Go through the listing and count the lines with "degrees" in them; write only the number.

• _Source data_
-- -- --
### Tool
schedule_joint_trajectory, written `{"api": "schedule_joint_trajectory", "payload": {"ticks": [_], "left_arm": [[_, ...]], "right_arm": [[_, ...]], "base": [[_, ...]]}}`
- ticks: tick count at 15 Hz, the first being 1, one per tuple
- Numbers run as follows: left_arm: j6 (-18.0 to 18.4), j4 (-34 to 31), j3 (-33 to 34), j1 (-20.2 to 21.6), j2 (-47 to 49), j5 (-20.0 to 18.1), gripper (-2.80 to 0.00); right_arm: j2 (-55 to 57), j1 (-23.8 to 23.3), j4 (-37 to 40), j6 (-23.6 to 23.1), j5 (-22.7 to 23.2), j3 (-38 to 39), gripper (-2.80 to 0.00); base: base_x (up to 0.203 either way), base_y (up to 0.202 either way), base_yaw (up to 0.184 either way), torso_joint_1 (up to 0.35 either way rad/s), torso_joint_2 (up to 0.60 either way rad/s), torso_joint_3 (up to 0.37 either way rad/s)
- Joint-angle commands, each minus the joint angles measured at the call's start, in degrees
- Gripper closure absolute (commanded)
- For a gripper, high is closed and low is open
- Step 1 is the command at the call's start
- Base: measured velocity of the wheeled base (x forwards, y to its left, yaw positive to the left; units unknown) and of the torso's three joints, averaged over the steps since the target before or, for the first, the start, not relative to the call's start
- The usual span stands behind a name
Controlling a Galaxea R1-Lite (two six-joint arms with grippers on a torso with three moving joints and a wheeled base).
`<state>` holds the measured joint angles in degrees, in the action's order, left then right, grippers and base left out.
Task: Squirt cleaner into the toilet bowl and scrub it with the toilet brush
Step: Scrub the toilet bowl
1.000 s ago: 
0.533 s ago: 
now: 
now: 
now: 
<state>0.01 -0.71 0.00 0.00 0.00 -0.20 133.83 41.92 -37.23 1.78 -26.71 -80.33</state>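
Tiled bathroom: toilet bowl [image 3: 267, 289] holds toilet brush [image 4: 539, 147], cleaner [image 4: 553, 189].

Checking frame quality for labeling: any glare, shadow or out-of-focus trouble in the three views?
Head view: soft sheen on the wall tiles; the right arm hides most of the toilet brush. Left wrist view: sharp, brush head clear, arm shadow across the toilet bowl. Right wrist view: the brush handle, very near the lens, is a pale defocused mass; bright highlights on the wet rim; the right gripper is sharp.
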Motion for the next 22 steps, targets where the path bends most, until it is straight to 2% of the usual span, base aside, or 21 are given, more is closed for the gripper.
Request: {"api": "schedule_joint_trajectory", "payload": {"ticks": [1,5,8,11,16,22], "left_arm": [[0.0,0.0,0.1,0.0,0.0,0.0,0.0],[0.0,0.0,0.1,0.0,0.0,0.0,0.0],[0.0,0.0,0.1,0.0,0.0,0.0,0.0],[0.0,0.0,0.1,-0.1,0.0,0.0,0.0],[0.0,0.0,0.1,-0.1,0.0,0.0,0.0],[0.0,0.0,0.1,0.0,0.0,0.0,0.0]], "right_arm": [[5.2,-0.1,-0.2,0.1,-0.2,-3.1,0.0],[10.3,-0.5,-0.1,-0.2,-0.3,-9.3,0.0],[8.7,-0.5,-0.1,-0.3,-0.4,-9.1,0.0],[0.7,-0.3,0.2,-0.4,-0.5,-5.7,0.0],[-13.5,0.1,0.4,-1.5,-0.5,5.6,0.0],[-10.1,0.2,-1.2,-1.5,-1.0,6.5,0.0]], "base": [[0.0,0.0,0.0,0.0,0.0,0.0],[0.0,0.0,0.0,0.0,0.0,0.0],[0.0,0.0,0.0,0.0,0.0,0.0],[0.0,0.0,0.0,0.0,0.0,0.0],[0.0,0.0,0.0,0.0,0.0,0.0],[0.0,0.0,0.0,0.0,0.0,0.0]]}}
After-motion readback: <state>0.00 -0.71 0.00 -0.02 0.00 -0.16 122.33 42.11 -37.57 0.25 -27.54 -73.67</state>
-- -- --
• _Answer box_
2